The district has 12 kindergartens, 13 elementary schools, 6 junior high schools, 4 senior high schools, in addition to one vocational high school. In addition, one of two regency's only tertiary education institution, Malinau Polytechnic, is located in the district. The education infrastructure of the regency in general is mainly concentrated in this district, where many parents sent their children for school or college due to lack of facilities in other districts. The district has one polyclinic, one puskesmas, and 10 pharmacies. There are 54 mosques, 48 churches, 2 pura, and 4 Chinese temples in the district. The main market buildings are located in Malinau Kota and Pelita Kanaan.

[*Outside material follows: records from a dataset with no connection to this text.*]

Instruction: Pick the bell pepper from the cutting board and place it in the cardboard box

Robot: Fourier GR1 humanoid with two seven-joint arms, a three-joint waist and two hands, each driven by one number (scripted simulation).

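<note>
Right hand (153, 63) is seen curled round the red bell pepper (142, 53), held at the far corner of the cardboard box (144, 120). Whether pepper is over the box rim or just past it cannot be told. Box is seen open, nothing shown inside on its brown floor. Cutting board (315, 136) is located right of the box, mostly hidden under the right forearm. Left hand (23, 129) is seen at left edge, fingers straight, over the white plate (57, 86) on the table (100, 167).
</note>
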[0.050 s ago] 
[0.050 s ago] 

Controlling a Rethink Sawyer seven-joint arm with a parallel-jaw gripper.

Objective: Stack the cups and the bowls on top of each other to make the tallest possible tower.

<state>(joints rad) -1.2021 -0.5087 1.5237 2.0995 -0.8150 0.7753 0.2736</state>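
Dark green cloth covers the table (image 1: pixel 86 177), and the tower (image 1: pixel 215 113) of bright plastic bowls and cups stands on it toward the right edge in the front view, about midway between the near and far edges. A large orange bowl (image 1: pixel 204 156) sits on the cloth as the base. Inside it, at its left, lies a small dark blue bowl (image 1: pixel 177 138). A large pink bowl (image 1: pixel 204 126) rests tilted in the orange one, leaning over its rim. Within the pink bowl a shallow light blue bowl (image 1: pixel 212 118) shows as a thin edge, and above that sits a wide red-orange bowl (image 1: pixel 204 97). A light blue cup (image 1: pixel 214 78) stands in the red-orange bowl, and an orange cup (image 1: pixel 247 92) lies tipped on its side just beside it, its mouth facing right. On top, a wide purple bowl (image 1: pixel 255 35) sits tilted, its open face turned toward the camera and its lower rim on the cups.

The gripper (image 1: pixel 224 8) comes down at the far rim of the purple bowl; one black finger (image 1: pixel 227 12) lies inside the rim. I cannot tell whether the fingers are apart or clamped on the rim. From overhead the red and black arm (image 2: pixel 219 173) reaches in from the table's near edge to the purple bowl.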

The villages of Malinau Kota, Pelita Kanaan, and Malinau Hulu are served by angkots with fixed route. The road within the district are sealed with asphalt and considered passable during all weather year long as of 2021. There are total 17 base transceiver station towers in the district as of 2021. All of villages except Malinau Hilir has access to 4G within the same year. Postal and delivery companies have branches in Batu Lidung, Malinau Kota, Pelita Kanaan, and Malinau Hulu.

The district is home to a cultural stage building, named Fadan Liu' Burung which was inaugurated in 2020 and is the cultural center of the regency where performances and events are held. The stage is located close to town square of the district, Pro Sehat Pelangi Intimung Square or shortened to Prosehat Square (Indonesian: Lapangan Prosehat) which features several sport and exercise facilities such as jogging track and basketball court. The district is home to main stadium of the regency, Malinau Main Stadium and is home to club Persemal Malinau. There's a bus terminal located in the district which is mainly used by bus operated by Perum DAMRI to and from Nunukan Regency and Tanjung Selor.